Residents of Hollis Hills and nearby communities are wondering why the traffic islands on Union Turnpike never get repaired and yet adjacent streets in good condition are being repaved.
“It doesn’t make sense,” said Zion Halili, president of the Hollis Hills Civic Association and a member of Community Board 11. “We have been asking the Department of Transportation for 12 years to fix the islands and nothing happens. Now they are repaving streets in good condition.”
The traffic islands are located between Springfield Boulevard and Hollis Hills Terrace. The curbs are crumbling and much of the metal rebar designed to hold the concrete in place is exposed.
“The DOT has inspected the area, but nothing is being done,” Halili said. “It’s dangerous for drivers and pedestrians.”
Three years ago, the DOT shaved some of the rebars for safety purposes, but they are still exposed and potentially dangerous.
Councilman Mark Weprin (D-Oakland Gardens) agrees. “It’s an ongoing issue with the curbs,” Weprin said. “It’s very expensive to fix and not a big priority for the DOT.”
He considers the issue “a major concern” and believes the city should pay for fixing it.
Meanwhile, other streets in the neighborhood, including 222nd, 223rd and 218th streets and 85th Avenue, are in the process of being repaved. Halili says members of his civic have complained that the work is unnecessary and they would rather see the money go to fix the traffic islands.
Weprin said the DOT has already started milling the street in front of PS 188 without notifying officials “and the principal went crazy when she found out.” The councilman called the agency and got a compromise: DOT will work from 9 a.m. to 2 p.m. and be finished by the time school is out, thus not interfering with student pickups.
Susan Seinfeld, district manager of CB 11, said she has been told the DOT rates work on a number system and considers the streets in question to be “close to needing to be repaved.”

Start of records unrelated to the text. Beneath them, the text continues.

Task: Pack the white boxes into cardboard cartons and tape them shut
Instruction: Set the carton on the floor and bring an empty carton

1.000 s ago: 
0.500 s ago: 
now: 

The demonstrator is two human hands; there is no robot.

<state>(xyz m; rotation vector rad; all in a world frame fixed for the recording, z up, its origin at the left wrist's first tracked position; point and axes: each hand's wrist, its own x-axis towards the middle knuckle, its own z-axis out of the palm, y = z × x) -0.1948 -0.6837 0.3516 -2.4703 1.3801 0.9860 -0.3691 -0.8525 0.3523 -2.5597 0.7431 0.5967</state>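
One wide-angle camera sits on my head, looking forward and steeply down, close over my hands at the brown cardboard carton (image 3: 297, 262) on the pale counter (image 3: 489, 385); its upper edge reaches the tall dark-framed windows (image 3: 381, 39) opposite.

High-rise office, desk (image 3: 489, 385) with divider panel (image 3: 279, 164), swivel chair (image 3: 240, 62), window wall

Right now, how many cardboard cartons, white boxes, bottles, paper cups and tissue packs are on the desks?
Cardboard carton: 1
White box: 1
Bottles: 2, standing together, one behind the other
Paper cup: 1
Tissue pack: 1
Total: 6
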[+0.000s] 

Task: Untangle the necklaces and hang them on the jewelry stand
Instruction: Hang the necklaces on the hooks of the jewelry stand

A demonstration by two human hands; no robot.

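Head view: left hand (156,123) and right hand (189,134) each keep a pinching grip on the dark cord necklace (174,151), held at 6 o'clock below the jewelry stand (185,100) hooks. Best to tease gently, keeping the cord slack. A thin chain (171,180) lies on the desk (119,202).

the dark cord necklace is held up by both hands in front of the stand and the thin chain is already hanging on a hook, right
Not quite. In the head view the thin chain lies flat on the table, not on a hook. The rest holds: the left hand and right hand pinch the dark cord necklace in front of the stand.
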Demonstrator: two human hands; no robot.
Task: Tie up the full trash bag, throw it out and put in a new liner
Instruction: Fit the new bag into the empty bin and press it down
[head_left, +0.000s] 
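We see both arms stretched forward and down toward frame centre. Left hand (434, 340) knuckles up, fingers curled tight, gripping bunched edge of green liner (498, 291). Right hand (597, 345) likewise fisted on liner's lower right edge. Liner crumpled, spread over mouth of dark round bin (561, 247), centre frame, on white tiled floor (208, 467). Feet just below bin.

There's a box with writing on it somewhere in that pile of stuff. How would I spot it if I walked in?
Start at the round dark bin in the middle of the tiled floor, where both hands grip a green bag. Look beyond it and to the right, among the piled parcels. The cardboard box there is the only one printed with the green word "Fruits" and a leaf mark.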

She is well aware of the crumbling traffic islands and says they are the No. 1 priority of the community board. The estimated cost to repair them is $776,000.
“I don’t know why work is not done to fix them,” Seinfeld added, noting that her office has received many complaints about the problem and that Weprin has reached out to the agency without success.
Halili has been told in the past that there is no money for the repairs and said that lately the DOT is not responding to any of his messages seeking assistance.
Nicole Garcia, spokeswoman for the DOT, indicated that safety is its top priority “and the agency will inspect the location and address any immediate safety concerns as needed.
“For fuller repairs, these medians require a capital project to reconstruct them,” she added. “DOT is in touch with the Council member and the community board about ways we can work together to plan and schedule a future capital project to address the medians.”
She said the locations will be reinspected to see if additional adjustments can be made, but provided no comment on the street repavings.